§ Activity:
Write out all the data verbatim. Skip images.

┄┄┄┄┄┄┄┄┄┄

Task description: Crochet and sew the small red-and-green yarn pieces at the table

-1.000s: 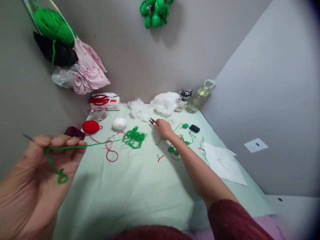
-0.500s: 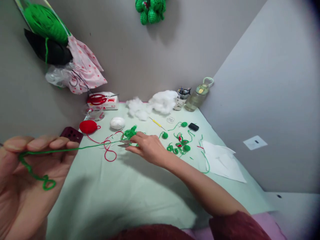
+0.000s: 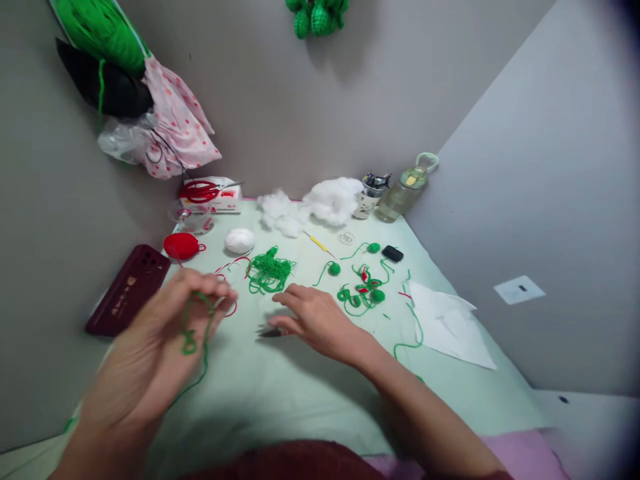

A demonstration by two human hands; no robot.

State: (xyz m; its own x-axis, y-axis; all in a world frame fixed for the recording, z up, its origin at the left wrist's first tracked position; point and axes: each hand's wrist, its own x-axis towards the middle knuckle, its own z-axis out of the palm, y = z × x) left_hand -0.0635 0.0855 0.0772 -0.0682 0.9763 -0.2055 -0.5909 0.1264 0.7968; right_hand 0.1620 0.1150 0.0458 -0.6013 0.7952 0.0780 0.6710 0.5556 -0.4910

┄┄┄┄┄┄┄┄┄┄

§ Answer section:
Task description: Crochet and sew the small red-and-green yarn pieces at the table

-1.000s: 
-0.500s: 
+0.000s: 

A demonstration by two human hands; no robot.

State: (xyz m; its own x-axis, y-axis; all in a world frame fixed for the recording, z up, its origin at the left wrist's first tracked position; point and axes: each hand's wrist, its own x-axis towards the middle knuckle, its own z-axis out of the palm, y = z × x) left_hand -0.0635 0.0855 0.0772 -0.0682 0.9763 -0.2055 -0.5909 0.1264 0.7968; right_hand 0.1620 0.1150 0.0458 -0.6013 0.7952 0.0780 0.6710 0.5556 -0.4910

This exercise has been fully answered.